It’s not just professional cybercriminals you should be hiding your sensitive data from. It’s also some of the most commonly used applications and powerful institutions in the computer world, who are either taking your data without your consent or doing a bad job at protecting it.
That fact was made clear by some recent news stories:
- Google has been collecting passwords and e-mail messages, it is claimed. Apparently, Google’s roving Street View cars that present neighborhood views of locations across the world, have been intercepting local Wi-Fi communications. A lawsuit has been brought in France, but the practice goes on in a number of countries. Google’s response: Yes we collect the info, but it’s fragmentary, and we don’t use this stuff. Trust us.
- Twitter recently settled a suit with the Federal Trade Commission, admitting that allowed hackers to take control of several Twitter accounts, including those of President Obama and Fox News. The agreement sets up an independent security auditor that will assess how the company is doing, The company has vowed to take measures to prevent “unauthorized access to nonpublic information and honor the privacy choices made by consumers.”

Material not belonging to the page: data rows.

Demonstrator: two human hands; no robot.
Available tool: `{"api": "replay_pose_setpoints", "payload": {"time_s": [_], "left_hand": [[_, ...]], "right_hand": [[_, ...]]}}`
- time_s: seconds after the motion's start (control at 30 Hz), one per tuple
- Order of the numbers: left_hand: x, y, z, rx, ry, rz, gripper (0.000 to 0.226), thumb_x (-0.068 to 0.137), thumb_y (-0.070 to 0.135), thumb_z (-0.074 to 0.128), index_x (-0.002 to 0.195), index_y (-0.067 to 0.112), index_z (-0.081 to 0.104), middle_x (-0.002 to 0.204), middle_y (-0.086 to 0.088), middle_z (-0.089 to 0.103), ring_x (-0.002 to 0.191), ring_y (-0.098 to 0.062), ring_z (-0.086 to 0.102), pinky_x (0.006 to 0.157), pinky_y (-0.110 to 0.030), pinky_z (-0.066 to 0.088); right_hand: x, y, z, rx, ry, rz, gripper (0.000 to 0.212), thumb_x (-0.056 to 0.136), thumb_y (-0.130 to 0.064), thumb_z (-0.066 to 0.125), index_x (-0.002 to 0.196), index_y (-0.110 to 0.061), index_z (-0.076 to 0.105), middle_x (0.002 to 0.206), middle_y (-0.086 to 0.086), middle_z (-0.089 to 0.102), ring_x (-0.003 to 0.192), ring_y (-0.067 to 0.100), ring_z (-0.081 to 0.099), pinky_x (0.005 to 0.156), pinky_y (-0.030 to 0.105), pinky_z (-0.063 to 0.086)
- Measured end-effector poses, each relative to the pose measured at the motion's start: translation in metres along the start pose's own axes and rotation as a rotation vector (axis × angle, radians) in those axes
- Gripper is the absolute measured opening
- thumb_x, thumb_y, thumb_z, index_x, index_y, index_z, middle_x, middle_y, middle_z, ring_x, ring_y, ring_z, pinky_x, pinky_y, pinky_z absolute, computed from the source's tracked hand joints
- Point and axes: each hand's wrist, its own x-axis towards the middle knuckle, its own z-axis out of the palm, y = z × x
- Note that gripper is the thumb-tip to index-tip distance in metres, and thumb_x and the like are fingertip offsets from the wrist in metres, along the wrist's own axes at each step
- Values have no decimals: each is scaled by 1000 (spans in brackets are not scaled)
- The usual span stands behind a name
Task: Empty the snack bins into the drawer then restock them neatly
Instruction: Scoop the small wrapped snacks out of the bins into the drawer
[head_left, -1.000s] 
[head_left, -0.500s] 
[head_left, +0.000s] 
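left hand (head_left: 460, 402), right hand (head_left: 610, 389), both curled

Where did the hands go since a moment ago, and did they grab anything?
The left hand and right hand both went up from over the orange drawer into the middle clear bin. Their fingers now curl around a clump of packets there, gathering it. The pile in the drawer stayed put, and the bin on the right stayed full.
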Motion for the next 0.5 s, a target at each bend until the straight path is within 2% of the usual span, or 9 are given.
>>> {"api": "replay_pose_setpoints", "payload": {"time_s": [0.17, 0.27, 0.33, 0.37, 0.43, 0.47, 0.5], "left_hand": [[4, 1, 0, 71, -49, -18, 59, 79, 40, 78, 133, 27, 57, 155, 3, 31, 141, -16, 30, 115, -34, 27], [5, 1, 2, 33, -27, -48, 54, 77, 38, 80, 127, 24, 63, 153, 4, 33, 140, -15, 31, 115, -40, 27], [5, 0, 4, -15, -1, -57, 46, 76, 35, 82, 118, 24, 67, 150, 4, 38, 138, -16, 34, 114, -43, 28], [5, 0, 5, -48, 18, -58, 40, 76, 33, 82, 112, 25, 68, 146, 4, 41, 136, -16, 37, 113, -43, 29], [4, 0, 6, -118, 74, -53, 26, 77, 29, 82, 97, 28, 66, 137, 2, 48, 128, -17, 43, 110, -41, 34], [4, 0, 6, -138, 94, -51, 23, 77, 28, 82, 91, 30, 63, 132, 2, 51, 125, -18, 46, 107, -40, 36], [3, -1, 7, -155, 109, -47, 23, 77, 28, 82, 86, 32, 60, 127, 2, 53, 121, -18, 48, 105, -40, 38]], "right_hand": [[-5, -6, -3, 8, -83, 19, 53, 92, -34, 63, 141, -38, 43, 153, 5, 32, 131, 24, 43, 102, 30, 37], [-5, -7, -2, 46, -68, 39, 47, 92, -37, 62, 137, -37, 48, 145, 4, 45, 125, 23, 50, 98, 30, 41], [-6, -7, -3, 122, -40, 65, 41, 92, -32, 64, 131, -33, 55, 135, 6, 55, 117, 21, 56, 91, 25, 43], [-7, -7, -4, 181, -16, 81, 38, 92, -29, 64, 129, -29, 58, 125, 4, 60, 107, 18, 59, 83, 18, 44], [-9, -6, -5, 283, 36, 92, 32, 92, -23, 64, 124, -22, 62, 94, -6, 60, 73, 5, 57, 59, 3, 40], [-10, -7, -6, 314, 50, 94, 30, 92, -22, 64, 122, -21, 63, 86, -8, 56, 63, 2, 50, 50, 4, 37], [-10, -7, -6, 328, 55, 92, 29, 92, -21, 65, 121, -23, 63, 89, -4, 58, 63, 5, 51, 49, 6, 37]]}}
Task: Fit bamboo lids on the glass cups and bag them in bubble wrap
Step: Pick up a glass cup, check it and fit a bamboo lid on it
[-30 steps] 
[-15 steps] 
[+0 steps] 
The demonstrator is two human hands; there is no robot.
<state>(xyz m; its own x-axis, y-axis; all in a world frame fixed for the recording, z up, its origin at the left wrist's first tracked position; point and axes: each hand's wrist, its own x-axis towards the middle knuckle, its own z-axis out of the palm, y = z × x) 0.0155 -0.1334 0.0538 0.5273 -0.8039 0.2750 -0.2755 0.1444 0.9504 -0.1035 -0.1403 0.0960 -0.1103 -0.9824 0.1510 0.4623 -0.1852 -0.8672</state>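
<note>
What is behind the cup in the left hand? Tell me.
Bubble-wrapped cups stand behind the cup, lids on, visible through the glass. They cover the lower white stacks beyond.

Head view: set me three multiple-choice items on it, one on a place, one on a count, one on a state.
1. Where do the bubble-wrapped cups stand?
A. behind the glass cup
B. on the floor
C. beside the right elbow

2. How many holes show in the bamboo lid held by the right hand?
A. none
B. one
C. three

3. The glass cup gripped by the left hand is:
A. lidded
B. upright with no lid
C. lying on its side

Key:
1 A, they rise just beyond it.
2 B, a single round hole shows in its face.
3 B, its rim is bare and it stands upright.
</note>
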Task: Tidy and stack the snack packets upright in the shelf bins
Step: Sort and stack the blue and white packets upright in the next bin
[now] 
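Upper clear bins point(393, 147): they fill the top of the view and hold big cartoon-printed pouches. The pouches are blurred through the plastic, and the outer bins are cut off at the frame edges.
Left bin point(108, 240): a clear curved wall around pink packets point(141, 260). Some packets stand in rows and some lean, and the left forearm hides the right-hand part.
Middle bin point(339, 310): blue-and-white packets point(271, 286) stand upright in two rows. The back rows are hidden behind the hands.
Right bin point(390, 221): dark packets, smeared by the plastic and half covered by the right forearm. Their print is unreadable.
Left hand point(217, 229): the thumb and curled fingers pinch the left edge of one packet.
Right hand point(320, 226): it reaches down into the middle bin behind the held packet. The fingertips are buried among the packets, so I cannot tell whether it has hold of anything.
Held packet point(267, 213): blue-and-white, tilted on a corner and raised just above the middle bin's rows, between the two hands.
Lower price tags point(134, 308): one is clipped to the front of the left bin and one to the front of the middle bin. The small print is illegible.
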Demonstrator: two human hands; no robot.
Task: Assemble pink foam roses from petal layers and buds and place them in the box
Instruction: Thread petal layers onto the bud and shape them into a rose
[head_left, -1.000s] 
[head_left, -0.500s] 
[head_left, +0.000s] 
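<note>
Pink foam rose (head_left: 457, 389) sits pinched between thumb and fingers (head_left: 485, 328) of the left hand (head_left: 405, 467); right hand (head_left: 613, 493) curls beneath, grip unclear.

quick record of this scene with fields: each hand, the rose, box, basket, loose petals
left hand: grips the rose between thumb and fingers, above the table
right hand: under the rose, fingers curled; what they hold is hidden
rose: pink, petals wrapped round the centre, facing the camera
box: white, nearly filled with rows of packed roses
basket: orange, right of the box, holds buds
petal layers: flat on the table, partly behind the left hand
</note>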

- Social networking giant Facebook faces a number of class-action lawsuit over its callous disregard for customer privacy, by making so-called private information on user accounts easily available, both to the general public and to marketers. The controversy was inflamed by Facebook founder Mark Zuckerberg’s public pooh-poohing of anyone’s privacy concerns, the company’s default setting of having the default set at no privacy at all and its policy of making that hard to change.
- AT&T is, for now, the sole mobile source for iPad 3G users in the United States. Well, it didn’t take long. A group of hackers easily obtained the e-mail addresses of 114,000 iPad owners, using a security hole in AT&T’s website. Fortunately, in this case the hackers were part of a group that it specializes in exposing security vulnerabilities, and they quickly informed AT&T, who fixed that vulnerability. The conclusion: AT&T should have a lot of expertise on board, but they left a door wide open. How many more are there?